Kevin: What we talk about in Art of Invisibility to have really the level of privacy that privacy activists would want we talk about using burner-type of devices but a way from acquiring that device. Doing it in a secure way where I’m not going to be one camera buying a phone or buying an internet hotspot, buying a SIM card or buying data. We talk about essentially trying to put cutouts in front of that.

Robert: Right.

Kevin: But more importantly, when we’re suing the device, we are away from work, friends, school, we don’t have our other devices with us that are using cellular, those devices are somewhere else so the anonymity of obtaining the device and when you’re using the device makes it harder for an attacker to compromise you.

Robert: Right.

Kevin: But not impossible.

Robert: And one of the things that resonated with me when you brought it up in the book was when you buy a burner laptop, don’t power it on in your home network. Or your work network. Because as soon as you do …

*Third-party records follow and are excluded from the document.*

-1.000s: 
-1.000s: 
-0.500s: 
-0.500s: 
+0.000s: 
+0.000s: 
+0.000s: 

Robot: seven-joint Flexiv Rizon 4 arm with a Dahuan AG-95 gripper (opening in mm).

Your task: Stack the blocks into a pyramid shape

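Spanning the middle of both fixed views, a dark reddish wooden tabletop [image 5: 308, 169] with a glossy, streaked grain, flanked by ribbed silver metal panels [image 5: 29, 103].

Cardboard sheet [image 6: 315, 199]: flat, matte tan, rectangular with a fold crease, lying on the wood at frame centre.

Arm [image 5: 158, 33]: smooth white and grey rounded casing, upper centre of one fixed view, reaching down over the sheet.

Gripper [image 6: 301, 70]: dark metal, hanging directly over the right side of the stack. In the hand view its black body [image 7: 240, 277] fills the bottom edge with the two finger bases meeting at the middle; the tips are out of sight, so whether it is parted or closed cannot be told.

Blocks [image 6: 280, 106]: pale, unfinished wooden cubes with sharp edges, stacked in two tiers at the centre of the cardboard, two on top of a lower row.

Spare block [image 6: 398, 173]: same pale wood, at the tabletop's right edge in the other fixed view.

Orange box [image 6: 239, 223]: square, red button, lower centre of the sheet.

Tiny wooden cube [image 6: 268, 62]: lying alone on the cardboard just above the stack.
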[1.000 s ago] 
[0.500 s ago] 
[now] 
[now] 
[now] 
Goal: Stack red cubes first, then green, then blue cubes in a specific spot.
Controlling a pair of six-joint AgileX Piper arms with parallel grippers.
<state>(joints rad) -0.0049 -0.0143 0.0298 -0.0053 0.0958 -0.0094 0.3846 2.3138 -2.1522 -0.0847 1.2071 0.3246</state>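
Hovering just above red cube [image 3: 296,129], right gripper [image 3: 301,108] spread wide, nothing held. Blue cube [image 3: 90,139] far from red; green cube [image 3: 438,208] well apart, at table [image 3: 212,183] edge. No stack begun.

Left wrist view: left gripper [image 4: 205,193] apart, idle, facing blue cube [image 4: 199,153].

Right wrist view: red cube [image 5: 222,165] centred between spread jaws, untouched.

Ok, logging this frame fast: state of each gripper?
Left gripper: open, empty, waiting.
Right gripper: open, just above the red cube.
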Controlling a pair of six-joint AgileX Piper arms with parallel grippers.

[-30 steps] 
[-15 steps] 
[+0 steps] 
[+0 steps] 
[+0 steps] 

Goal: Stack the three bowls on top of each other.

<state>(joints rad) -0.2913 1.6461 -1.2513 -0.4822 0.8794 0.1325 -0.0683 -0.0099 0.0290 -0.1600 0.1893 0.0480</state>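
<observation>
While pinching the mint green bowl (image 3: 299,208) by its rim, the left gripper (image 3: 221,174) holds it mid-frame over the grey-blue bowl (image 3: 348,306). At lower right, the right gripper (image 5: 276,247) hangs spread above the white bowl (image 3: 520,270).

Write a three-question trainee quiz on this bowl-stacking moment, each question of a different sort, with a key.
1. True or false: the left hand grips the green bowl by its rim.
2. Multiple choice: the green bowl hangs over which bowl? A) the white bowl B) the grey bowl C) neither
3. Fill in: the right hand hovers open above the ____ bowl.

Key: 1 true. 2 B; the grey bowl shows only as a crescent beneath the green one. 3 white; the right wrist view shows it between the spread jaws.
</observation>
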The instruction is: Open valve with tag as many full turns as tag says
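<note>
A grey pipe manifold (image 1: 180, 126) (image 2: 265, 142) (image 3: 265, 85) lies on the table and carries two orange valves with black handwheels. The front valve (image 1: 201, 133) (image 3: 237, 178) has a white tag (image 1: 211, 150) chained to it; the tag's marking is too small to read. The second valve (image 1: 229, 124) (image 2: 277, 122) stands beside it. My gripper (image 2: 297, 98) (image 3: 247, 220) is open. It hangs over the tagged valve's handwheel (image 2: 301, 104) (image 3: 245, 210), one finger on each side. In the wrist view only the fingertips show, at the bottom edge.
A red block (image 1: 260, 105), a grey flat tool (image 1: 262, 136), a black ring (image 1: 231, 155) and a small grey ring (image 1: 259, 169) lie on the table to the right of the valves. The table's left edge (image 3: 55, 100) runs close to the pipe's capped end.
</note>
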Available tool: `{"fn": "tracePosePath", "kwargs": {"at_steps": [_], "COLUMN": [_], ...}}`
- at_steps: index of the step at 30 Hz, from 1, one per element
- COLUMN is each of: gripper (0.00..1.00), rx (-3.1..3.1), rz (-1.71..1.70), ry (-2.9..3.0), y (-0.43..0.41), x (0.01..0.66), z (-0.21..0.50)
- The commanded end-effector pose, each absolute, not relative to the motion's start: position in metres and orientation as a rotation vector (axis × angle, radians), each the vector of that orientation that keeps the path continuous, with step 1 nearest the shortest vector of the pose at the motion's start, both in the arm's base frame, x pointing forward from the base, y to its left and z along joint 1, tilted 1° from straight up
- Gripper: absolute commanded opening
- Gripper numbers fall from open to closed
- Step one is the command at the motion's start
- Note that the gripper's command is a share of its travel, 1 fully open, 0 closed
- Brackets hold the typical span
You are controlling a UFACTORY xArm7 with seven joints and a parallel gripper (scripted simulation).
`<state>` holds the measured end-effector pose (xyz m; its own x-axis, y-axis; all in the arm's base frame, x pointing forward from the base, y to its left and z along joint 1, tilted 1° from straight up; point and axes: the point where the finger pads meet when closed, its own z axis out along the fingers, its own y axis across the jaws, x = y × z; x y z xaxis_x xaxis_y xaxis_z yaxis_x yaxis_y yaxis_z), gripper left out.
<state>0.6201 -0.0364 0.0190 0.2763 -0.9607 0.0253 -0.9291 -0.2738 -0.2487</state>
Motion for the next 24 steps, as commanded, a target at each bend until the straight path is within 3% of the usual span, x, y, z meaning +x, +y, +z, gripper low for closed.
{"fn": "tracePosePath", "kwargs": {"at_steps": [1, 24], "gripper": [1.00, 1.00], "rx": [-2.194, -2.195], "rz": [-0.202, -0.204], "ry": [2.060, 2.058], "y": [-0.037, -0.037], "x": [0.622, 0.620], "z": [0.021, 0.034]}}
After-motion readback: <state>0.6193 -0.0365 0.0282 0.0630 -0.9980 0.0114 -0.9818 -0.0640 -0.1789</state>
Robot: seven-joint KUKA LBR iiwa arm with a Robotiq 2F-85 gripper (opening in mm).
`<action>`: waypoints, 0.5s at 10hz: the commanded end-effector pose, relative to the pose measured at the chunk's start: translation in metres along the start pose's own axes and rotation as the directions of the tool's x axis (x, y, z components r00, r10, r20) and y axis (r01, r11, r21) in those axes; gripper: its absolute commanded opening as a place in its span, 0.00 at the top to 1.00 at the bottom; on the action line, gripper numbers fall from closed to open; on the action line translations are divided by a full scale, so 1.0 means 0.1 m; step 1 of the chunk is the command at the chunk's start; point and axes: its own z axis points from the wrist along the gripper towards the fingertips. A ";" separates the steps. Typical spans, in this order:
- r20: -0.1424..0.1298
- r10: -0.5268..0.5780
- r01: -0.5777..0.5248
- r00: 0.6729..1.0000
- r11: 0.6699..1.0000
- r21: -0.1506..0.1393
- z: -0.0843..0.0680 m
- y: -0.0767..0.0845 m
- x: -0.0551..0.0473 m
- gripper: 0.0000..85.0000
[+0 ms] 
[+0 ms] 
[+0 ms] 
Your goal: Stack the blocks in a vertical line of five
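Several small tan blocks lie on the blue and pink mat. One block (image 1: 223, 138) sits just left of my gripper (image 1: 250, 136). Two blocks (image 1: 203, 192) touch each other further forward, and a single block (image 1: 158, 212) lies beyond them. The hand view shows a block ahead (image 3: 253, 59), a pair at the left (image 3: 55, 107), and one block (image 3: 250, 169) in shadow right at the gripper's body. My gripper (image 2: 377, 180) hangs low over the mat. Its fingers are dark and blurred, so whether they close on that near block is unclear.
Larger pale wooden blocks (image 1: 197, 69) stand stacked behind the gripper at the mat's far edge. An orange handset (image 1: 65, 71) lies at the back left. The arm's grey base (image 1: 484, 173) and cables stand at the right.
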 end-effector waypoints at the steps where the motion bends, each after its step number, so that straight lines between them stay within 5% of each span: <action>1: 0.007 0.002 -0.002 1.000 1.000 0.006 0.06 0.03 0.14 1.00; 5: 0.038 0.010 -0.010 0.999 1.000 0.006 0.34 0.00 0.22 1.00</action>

Kevin: What I’m concerned about is, let’s say you are being monitored by whatever threat actor and you power up a device and it has a WiFi NIC card, well the local network gets the MAC address and maybe the internet service provider like Time Warner, Cox, maybe somehow that’s logged because a lot of those providers have access to your internal infrastructure in a lot of cases. So I always wonder, because this would be a great thing for law enforcement and intel agencies, if they have a target’s MAC address, that’s the real MAC address that was used in that hardware and they somehow trace that MAC address to a particular computer and then trace that purchase to an individual. Because if I was the NSA, I would do that. I would somehow set it up because they are not, maybe they are random at the manufacturer but maybe the manufacturer kept track, if you buy these cards from China and Apple puts them into their MAC books, or they say this NIC card with this MAC address went into this MAC Book with this serial number. Now if someone goes to the store, orders a MAC Book, now you have serial number tracked to buyer. So you have to always think about how you can potentially be tracked. It’s really, again, a complex and meticulous operation to maintain privacy today because it is so easy for a threat actor to breach your anonymity and breach your communications.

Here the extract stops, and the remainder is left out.